You Will Die at Twenty

First director Amjad Abu Alala’s meditative drama is about an existential prophecy in a Sudanese village.

WWithout wanting to sound casual, Amjad Abu Alala’s emotionally torturous debut feature plays out like a classic teenage angst movie, in which a brooding youth becomes obsessed with the prospect of his untimely demise.

Its story does not take place in a gray suburb of the West, but rather in a distant Sudanese village made of glowing sandstone in which our dark hero Muzamil (Mustafa Shehata) must bear the existential weight of a death sentence that has brought him down. uttered when he was just a baby.

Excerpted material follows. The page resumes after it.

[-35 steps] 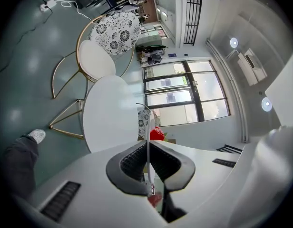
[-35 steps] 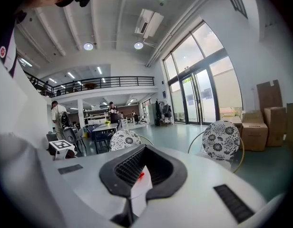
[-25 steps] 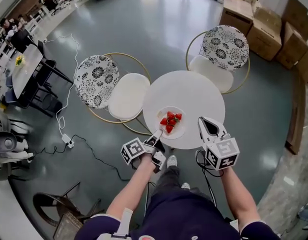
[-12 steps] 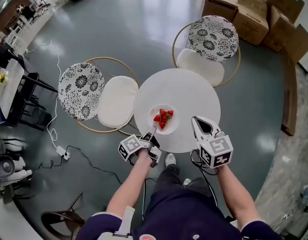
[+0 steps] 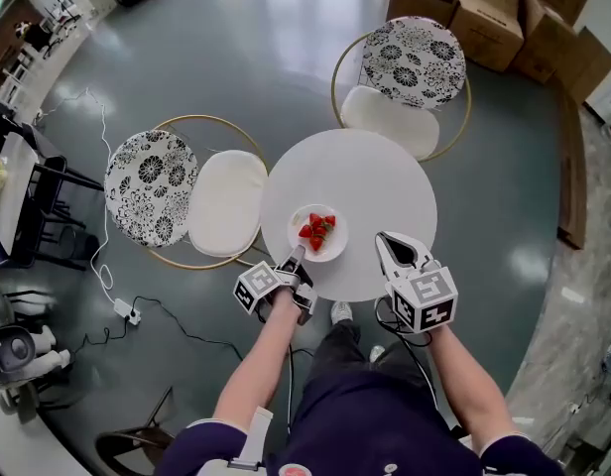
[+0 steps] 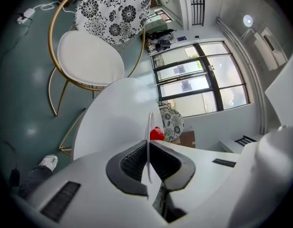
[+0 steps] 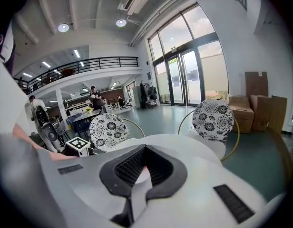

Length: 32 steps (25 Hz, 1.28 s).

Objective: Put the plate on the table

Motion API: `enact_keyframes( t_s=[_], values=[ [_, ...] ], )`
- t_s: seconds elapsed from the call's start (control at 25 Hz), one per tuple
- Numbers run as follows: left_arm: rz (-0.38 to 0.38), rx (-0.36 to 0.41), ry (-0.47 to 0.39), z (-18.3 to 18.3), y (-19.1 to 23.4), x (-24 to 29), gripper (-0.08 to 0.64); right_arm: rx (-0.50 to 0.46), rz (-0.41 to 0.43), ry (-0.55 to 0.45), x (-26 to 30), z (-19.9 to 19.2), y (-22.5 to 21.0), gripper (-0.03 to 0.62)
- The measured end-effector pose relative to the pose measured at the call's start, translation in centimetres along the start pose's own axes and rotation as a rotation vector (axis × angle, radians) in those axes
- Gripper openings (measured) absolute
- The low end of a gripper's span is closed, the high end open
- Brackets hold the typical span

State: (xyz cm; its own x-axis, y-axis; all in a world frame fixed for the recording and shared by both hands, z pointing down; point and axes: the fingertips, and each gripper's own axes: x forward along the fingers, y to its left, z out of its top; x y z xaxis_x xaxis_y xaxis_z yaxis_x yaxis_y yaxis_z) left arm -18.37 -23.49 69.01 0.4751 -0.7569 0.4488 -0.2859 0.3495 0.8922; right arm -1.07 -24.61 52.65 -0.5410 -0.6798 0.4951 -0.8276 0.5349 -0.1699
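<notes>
**Head view.** Left gripper pinches the near rim of the plate. The plate lies straight ahead of its jaws, over the table and close to the edge nearest the person. Strawberries sit heaped on the plate, just beyond the jaw tips. Whether the plate's base touches the table cannot be told here. Right gripper hovers over the near table edge, tips pointing forward, with the plate off to its left and apart from it. Left chair stands to the left of the left gripper. Far chair stands beyond the table, ahead of the right gripper. Boxes sit well ahead and to the right.

**Left gripper view.** Left gripper: jaws nearly together, ribbed pads pressed on either face of the plate rim — seen edge-on as a thin white line between them. One strawberry shows just past the tips, right of that line. The table top spreads ahead on the other side, with the left chair beyond it.

**Right gripper view.** Right gripper: jaws pressed together at the tips, nothing gripped between the pads. The table lies ahead and below. Far chair is ahead to the right, left chair ahead to the left.
</notes>
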Motion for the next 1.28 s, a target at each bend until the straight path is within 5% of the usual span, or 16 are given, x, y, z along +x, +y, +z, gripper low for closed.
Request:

The apocalyptic clock applied to this boy’s life is the result of a whirling dervish rocking in a traditional ceremony and then counting to 20 – onlookers assume Mumazil will die by the time he reaches this age.

The film avoids hyperbole in its thoughtful, philosophical exploration of young life struggling with a limited expiration date, wondering if this should be an excuse for exuberance and gorging on life experience, or perhaps sit still and do your best to ward off the incoming curse.

Sometimes it’s a bit too heavy and sometimes struggles to bring variation and surprise to its execution. Yet this meditative, laconic drama reflects on the nature of time and the revelation that while Muzamil’s predicament seems highly improbable to the rational viewer, the knowledge he gains is relevant to all mortals.